There were nights where I stood on the brink… long, silent, sleepless nights where I had pills, knives beside my bed, and I would spend the night staring at them, picking some up, dropping them again. Then repeating it all again. Eventually, the sun would rise… I’d put everything away, and then it’d be for just one more day…

Looking back at it now. That’s it. That’s the thought that stopped me. Or, to be more precise, the thought that allowed me to stop myself… “Just one more day…” Sometimes, during those long nights, it shrank down to “Just one more hour,” or “Just a few more minutes…”.

As the eldest child of the family, I was always responsible for many things. Everyone could come to me and share me their problems, and sometimes it’s hard for me to solve because my family type is a typical Burmese family who is not usually open to each other and afraid to talk out the problems. You can say I come from a broken family where the word divorce, leaving is something we always hear, and fights and physical assaults are what we used to see and face.

I knew objectively that my death would be hard on for my family, especially my mom, so I resigned myself to living through the pain for as long as I could take it. Even if it was just one more day.

That’s all it takes, just deciding to stay for a few minutes, an hour, a day… and when that’s up, deciding again, just another day.

During one of those days, I heard something funny and I laughed. I remember thinking “How can I be laughing? If everything is so bad, I shouldn’t be laughing…” And it didn’t last very long, but a few days after that it happened again. A few weeks later, I was able to forget about my pain, and see beauty in the world around me, and it didn’t make me sad, I just felt grateful to see it. A small moment of something that wasn’t just misery, and I asked myself, “If these small moments happened while I was at my lowest, without my seeking them out, is it possible this could happen again?” And little by little, the days added up to weeks, the weeks to months, and so on.

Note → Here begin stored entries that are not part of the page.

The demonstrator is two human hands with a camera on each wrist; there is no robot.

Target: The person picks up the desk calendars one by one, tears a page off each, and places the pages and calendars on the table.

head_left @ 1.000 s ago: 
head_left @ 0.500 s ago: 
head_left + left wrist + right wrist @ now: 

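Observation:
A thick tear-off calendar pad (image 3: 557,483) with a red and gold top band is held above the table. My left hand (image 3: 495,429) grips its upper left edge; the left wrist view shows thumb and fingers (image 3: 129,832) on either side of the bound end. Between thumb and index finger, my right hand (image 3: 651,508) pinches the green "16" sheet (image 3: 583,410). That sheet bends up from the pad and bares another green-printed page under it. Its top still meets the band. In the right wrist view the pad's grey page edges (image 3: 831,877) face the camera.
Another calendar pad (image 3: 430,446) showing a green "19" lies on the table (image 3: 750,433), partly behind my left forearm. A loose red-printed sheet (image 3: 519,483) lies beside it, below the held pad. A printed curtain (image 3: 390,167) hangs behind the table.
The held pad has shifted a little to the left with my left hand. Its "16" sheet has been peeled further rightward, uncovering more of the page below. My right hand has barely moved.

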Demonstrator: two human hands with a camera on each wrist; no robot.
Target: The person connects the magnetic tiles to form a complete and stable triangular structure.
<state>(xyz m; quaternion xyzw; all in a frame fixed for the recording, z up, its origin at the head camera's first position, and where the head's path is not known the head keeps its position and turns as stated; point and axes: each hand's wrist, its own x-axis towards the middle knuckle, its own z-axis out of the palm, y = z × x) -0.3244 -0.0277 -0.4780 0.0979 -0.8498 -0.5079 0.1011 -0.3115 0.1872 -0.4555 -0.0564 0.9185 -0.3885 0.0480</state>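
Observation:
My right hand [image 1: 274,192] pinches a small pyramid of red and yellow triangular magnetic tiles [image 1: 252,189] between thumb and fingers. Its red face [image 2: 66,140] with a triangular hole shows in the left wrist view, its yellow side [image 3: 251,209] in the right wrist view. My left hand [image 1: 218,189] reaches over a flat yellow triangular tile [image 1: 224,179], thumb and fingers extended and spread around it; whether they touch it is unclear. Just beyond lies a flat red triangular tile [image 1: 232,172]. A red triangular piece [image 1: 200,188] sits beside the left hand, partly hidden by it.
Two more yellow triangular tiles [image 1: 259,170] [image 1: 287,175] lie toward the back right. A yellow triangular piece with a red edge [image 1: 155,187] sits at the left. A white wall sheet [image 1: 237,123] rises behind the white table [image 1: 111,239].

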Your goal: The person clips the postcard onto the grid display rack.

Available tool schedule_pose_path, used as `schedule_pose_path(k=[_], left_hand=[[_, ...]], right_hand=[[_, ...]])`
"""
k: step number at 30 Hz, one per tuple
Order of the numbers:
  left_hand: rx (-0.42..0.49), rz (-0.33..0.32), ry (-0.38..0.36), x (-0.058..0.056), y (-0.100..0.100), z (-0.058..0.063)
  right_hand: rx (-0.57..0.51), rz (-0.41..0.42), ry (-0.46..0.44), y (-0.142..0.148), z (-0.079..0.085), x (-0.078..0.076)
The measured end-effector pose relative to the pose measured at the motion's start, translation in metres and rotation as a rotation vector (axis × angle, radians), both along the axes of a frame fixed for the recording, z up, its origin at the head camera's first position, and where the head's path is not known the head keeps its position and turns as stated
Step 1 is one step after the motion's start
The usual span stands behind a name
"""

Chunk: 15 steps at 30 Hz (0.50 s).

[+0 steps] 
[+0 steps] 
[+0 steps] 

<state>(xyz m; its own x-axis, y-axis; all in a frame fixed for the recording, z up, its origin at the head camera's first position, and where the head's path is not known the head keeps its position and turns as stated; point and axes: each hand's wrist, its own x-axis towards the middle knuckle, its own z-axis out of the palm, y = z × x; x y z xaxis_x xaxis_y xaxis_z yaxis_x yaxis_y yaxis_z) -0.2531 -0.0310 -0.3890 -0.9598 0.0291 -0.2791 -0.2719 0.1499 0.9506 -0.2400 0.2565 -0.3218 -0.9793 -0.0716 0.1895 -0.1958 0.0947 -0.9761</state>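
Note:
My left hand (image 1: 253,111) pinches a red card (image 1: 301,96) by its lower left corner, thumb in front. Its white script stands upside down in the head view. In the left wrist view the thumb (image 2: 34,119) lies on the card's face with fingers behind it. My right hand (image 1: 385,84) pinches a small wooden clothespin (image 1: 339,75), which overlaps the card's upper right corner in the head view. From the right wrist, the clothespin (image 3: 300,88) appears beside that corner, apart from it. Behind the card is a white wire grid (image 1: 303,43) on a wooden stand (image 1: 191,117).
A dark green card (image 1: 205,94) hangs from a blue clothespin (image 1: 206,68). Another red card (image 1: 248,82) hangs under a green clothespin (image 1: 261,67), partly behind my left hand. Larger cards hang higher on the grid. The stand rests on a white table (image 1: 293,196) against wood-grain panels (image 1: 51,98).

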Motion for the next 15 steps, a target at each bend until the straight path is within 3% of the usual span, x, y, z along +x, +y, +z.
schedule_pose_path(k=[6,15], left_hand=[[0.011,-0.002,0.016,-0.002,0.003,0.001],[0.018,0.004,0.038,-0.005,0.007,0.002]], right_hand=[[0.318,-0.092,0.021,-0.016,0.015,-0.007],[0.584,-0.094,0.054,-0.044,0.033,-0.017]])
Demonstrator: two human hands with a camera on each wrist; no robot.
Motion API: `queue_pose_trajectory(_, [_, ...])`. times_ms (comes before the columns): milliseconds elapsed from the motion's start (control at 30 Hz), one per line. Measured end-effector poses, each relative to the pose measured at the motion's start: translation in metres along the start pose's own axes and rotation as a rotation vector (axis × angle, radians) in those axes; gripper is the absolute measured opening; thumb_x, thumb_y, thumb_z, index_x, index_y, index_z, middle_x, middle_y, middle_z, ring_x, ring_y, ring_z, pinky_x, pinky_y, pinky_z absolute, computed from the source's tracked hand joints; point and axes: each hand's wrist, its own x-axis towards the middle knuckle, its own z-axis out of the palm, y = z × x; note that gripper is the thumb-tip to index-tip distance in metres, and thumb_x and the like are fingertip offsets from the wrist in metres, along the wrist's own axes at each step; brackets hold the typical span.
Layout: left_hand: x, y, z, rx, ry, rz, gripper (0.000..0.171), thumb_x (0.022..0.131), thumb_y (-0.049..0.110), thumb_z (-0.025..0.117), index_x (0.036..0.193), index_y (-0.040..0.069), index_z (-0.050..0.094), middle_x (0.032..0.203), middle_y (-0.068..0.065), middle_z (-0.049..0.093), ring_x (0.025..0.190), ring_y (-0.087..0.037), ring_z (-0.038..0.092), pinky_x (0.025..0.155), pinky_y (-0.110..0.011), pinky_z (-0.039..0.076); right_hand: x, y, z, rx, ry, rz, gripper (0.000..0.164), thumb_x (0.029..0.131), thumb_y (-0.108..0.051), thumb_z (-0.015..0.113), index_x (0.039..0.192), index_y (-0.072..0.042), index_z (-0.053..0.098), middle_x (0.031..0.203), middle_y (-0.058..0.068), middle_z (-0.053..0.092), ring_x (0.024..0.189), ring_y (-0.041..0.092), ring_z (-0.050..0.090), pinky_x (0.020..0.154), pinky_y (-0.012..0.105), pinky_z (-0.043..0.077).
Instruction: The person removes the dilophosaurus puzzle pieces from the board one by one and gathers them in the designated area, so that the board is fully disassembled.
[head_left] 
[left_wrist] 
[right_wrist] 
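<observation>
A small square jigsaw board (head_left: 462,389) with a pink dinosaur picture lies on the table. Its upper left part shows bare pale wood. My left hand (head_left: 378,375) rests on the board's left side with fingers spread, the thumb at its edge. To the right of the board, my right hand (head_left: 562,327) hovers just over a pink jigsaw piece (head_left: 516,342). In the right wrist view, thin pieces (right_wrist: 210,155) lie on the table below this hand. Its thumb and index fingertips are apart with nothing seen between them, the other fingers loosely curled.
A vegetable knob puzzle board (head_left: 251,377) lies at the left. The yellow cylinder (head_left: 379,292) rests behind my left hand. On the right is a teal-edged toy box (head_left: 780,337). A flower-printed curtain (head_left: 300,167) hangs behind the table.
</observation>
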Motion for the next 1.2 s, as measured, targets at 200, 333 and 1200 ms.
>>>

This isn’t some miraculous “cure” story. Those days, even after I started saying “Just one more day…” they were Hell. I was still miserable, and none of my problems had gone away, but something was happening while I just focused on making it one more day… Time was passing. It didn’t happen all at once, and it certainly wasn’t easy… But time passed and some of those problems I had got better. Work improved, not great, but… better. Some good friends and some of my family reminded me that although I had felt that way, I was never really alone. Eventually I was able to sleep a whole night through, and that helped a lot — both my general health and my overall outlook.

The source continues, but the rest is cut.